## EXERCISE AIM
Output each line of the data word for word, from the first through the line that holds "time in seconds", and leave off whatever follows.
· · · · ·
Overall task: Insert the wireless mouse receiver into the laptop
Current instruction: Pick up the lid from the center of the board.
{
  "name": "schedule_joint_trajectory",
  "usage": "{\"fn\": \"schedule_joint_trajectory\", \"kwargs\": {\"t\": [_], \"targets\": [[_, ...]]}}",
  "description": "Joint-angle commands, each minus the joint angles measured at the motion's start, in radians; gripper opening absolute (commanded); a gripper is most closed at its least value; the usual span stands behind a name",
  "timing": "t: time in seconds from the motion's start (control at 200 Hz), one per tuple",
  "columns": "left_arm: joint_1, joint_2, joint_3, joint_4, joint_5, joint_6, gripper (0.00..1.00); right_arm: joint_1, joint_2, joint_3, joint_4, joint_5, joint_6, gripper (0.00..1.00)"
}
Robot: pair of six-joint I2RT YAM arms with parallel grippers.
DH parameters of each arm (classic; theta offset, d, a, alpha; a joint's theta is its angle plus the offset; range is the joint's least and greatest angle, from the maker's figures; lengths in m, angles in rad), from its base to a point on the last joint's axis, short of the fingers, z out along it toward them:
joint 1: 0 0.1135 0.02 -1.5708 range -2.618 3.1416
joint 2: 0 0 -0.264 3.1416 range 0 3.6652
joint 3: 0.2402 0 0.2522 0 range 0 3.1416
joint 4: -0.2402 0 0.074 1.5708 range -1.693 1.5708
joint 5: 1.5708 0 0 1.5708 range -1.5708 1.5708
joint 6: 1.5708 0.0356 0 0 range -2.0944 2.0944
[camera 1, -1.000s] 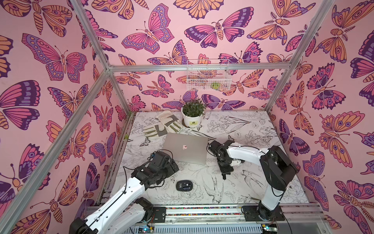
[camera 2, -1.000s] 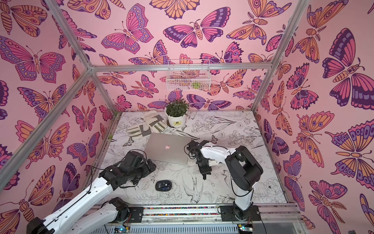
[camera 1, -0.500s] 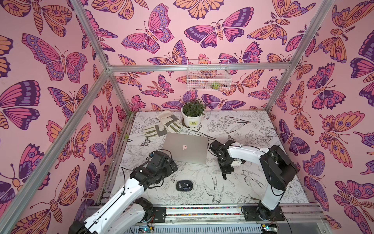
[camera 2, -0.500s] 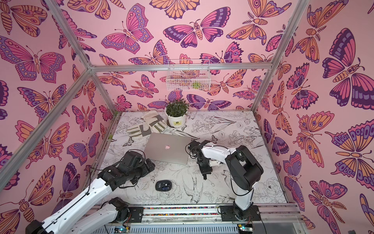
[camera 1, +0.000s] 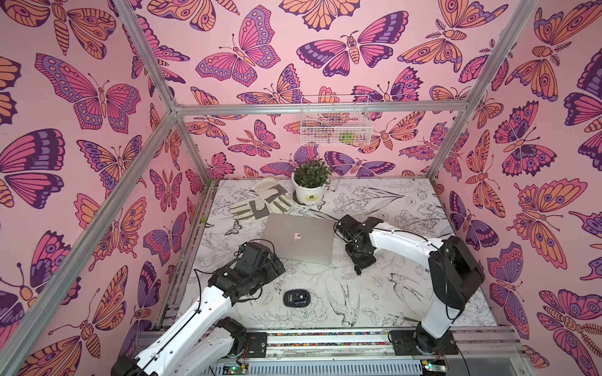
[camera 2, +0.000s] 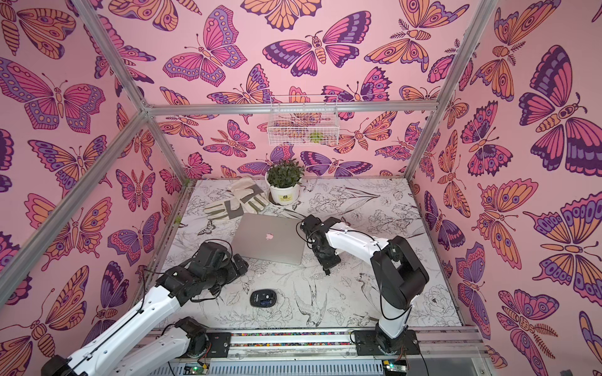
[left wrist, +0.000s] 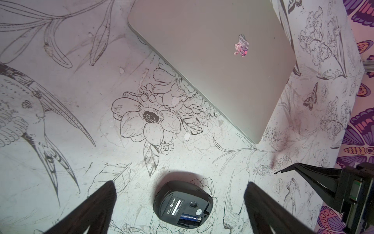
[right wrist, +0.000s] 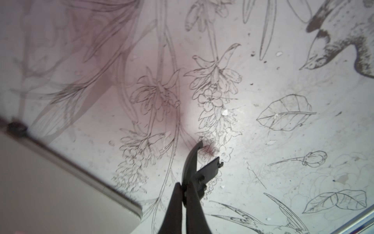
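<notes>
- The receiver (right wrist: 210,168) is a tiny, flat, dark grey oblong with a small notched step at its free end. It sticks out at a slant from the tips of the right claw (right wrist: 189,190), which is pinched tight on it.
- That claw points down at the table (camera 1: 391,293), just beside the laptop's near corner on the right arm's side, without touching the laptop.
- The laptop (camera 1: 298,237) lies shut and flat, silver-grey, with a pinkish apple mark in the middle of its lid.
- The left claw (left wrist: 181,184) gapes wide and holds nothing.
- The black mouse (left wrist: 183,204) lies belly-up on the table with its battery showing.
</notes>
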Motion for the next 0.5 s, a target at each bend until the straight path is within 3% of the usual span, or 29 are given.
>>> {"fn": "schedule_joint_trajectory", "kwargs": {"t": [0.0,0.185,0.35,0.496], "targets": [[0.024,-0.004,-0.005,0.038,0.080,0.056,1.00,-0.005,-0.074,-0.010,0.036,-0.037,-0.232,0.00],[0.051,0.003,-0.052,0.098,0.223,0.112,0.99,-0.001,-0.292,-0.176,0.321,-0.231,-0.571,0.00],[0.051,-0.006,-0.096,0.125,0.344,0.194,0.97,-0.005,-0.527,-0.372,0.610,-0.422,-0.731,0.00],[0.048,-0.028,-0.092,0.072,0.362,0.280,0.97,-0.005,-0.590,-0.395,0.591,-0.556,-0.816,0.00]]}}
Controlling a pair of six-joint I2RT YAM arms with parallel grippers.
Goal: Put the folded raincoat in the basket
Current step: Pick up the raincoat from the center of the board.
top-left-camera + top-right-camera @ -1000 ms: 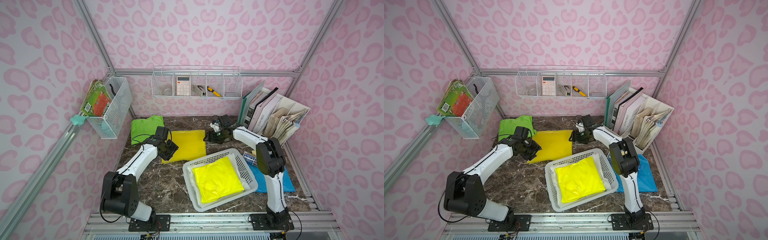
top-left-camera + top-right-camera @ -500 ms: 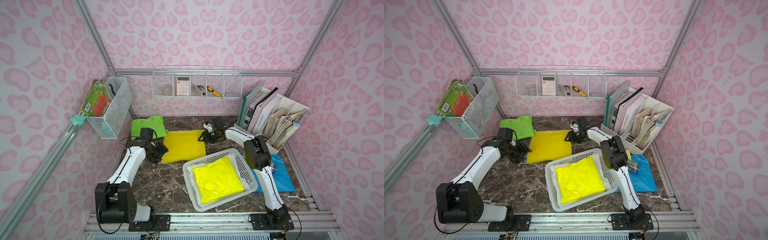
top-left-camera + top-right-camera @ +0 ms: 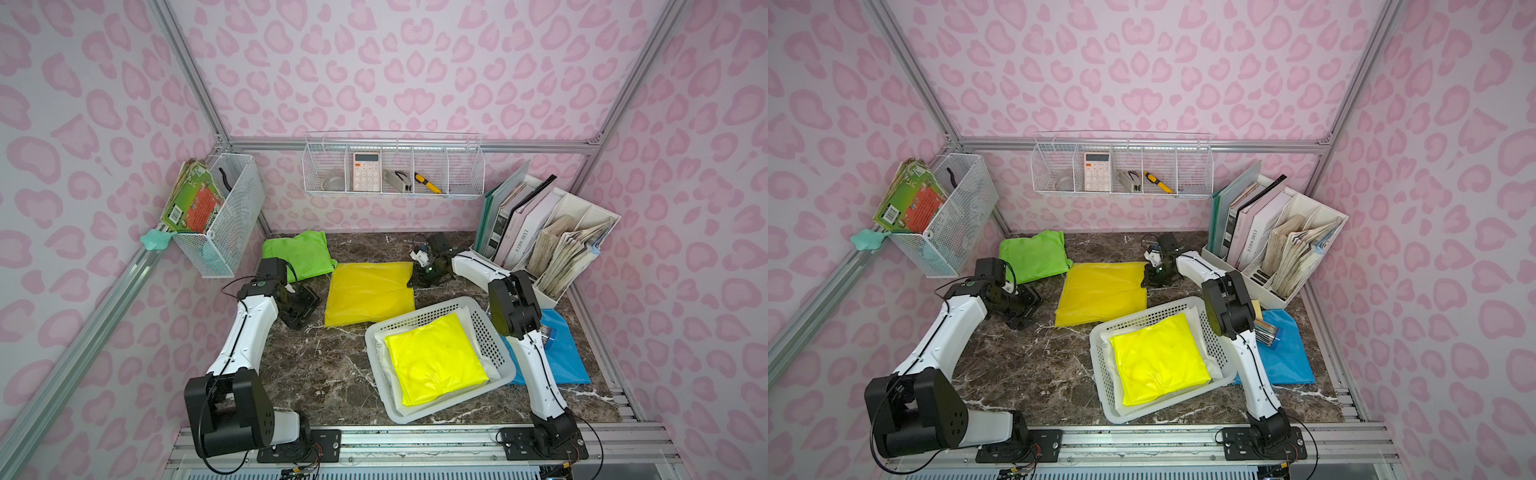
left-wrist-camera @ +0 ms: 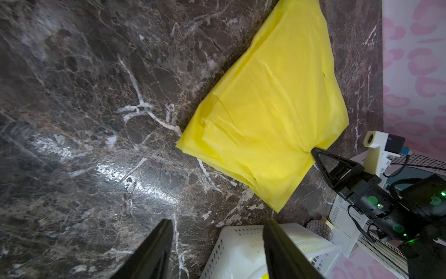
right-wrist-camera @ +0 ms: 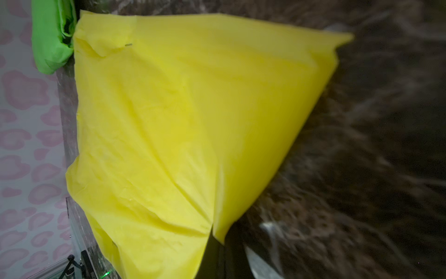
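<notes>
Pinching the frame-right edge of the flat yellow raincoat (image 3: 368, 293), the right gripper (image 3: 411, 282) is clenched on its fabric; the coat lies on the marble table (image 3: 324, 374) at mid-frame in both top views, just above the white basket (image 3: 484, 332). Frame-left of the coat, the left gripper (image 3: 309, 311) hangs with jaws parted, empty; a brighter folded raincoat (image 3: 436, 361) fills the basket.

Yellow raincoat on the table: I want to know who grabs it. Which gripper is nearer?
Right. The right gripper is shut on the raincoat's edge. The left gripper is open, off the opposite side, not touching it.
</notes>
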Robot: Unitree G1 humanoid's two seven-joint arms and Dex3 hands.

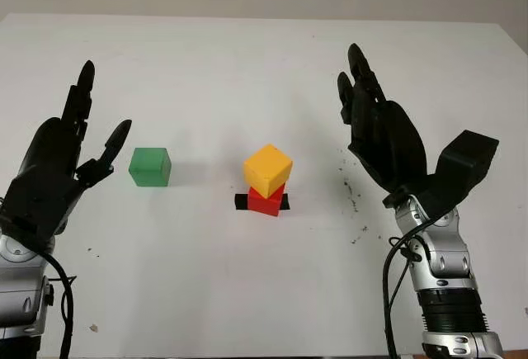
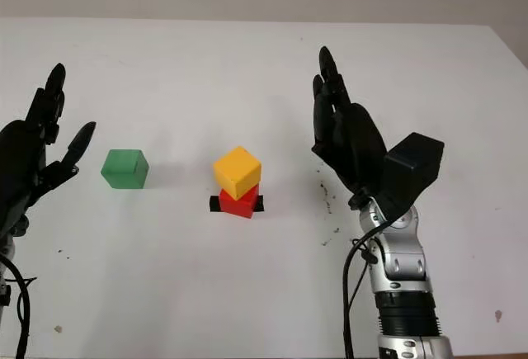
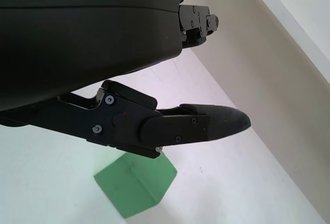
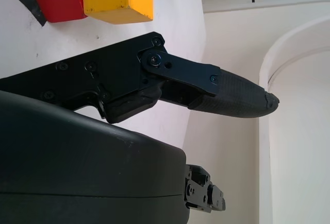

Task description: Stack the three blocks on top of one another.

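Green block [image 1: 150, 167] comes next: close your open, empty left hand [image 1: 58, 169] squarely on it, then centre it over the skewed yellow block [image 1: 268, 169] while your open right hand [image 1: 384, 140] waits.

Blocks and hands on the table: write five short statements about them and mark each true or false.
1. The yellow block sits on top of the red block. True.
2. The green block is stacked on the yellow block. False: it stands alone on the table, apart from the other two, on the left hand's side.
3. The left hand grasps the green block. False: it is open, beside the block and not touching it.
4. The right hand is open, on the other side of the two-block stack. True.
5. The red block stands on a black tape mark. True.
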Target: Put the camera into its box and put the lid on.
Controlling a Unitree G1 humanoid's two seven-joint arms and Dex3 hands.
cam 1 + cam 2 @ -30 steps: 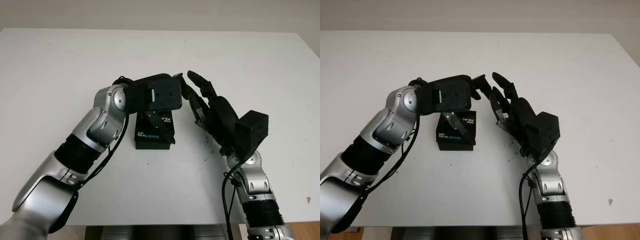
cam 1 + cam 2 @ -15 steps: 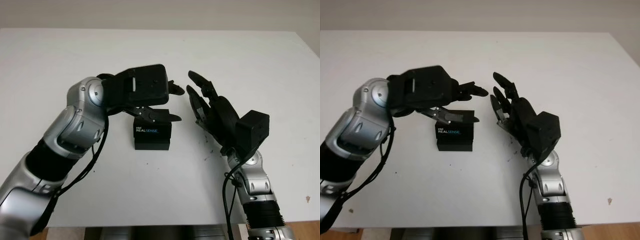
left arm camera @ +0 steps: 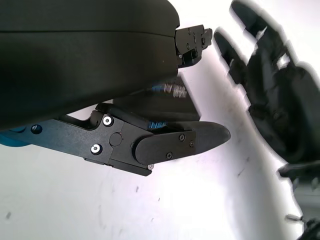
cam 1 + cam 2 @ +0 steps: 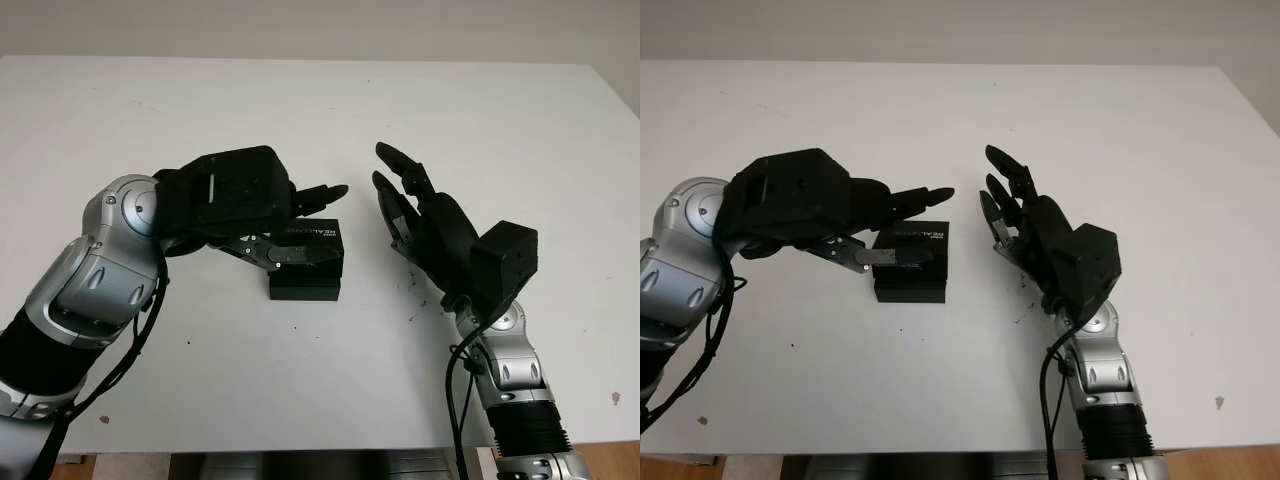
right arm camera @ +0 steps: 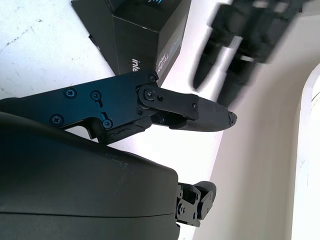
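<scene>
At the middle of the white table [image 4: 120, 110], the black box [image 4: 308, 268] sits with its lid on, printed top facing up, while I hold both hands around it. My left hand [image 4: 262, 205] hangs over the box's left and near side, open and gripping nothing, one finger [image 4: 318, 194] reaching across above the far edge and another [image 4: 285, 253] lying low across the top; whether that lower one touches the lid I cannot tell. My right hand [image 4: 425, 222] stands to the right of the box, apart from it, open and empty, palm turned toward the box's right wall. I judge this stance a bracket: the two hands flank the box so that either can steady it or press the lid home without pushing it off across the table. No camera lies loose on the table, so I take it to be inside already. The box lies flat, its long axis running from near to far, the near wall facing me and the white lettering on the lid toward the far end.
</scene>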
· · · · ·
## SOLVED PROBLEM
Overall task: Insert the wireless mouse receiver into the laptop
Current instruction: Pick up the lid from the center of the board.
{
  "name": "schedule_joint_trajectory",
  "usage": "{\"fn\": \"schedule_joint_trajectory\", \"kwargs\": {\"t\": [_], \"targets\": [[_, ...]]}}",
  "description": "Joint-angle commands, each minus the joint angles measured at the motion's start, in radians; gripper opening absolute (commanded); a gripper is most closed at its least value; the usual span stands behind a name",
  "timing": "t: time in seconds from the motion's start (control at 200 Hz), one per tuple",

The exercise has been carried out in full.